Boora, GK, Kanwar, R, Kulkarni, AA, Abyzov, A, Sloan, J, Ruddy, KJ, Banck, MS, Loprinzi, CL, Beutler, AS
Cancer medicine. 2016;(4):631-9
Abstract
Paclitaxel-induced peripheral neuropathy (PIPN) cannot be predicted from clinical parameters and might have a pharmacogenomic basis. Previous studies identified single nucleotide variants (SNV) associated with PIPN. However, only a subset of findings has been confirmed to date in more than one study, suggesting a need for further re-testing and validation in additional clinical cohorts. Candidate PIPN-associated SNVs were identified from the literature. SNVs were retested in 119 patients selected by extreme phenotyping from 269 in NCCTG N08C1 (Alliance) as previously reported. SNV genotyping was performed by a combination of short-read sequencing analysis and Taqman PCR. These 22 candidate PIPN SNVs were genotyped. Two of these, rs7349683 in the EPHA5 and rs3213619 in ABCB1 were found to be significantly associated with PIPN with an Odds ratios OR = 2.07 (P = 0.02) and OR = 0.12 (P = 0.03), respectively. In addition, three SNVs showed a trend toward a risk- or protective effect that was consistent with previous reports.
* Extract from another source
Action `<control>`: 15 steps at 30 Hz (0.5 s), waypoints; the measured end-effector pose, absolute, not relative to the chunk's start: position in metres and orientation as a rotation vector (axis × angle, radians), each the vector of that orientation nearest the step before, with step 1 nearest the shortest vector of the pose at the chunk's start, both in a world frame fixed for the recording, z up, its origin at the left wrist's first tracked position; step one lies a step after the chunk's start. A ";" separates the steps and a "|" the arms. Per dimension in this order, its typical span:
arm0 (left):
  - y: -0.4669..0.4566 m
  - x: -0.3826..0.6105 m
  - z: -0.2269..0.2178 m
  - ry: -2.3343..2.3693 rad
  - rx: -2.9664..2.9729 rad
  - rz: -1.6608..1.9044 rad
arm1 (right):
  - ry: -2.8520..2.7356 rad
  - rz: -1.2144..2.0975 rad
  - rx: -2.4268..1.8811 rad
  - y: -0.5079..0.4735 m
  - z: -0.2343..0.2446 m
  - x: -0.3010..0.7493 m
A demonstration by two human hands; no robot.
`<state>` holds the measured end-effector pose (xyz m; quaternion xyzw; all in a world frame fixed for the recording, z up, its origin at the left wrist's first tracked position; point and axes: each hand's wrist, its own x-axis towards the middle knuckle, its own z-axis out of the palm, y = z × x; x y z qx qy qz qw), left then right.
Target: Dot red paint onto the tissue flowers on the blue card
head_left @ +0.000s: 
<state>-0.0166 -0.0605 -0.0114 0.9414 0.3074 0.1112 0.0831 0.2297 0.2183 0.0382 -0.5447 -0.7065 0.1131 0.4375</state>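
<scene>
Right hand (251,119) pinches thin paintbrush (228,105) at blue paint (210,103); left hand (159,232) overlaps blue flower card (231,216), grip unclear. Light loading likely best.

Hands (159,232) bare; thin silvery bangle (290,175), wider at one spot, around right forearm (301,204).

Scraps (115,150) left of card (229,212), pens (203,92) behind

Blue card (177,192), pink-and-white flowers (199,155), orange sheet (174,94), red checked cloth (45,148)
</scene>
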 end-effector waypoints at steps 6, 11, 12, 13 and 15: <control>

The rs10509681 and rs11572080 in the gene CYP2C8*3 showed risk effect with an OR = 1.49 and rs1056836 in CYP1B1 showed a protective effect with an OR = 0.66. None of the other results supported the previously reported associations, including some SNVs displaying an opposite direction of effect from previous reports, including rs1058930 in CYP2C8, rs17222723 and rs8187710 in ABCC2, rs10771973 in FGD4, rs16916932 in CACNB2 and rs16948748 in PITPNA. Alliance N08C1 validated or supported a minority of previously reported SNV-PIPN associations. Associations previously reported by multiple studies appeared to have a higher likelihood to be validated by Alliance N08C1.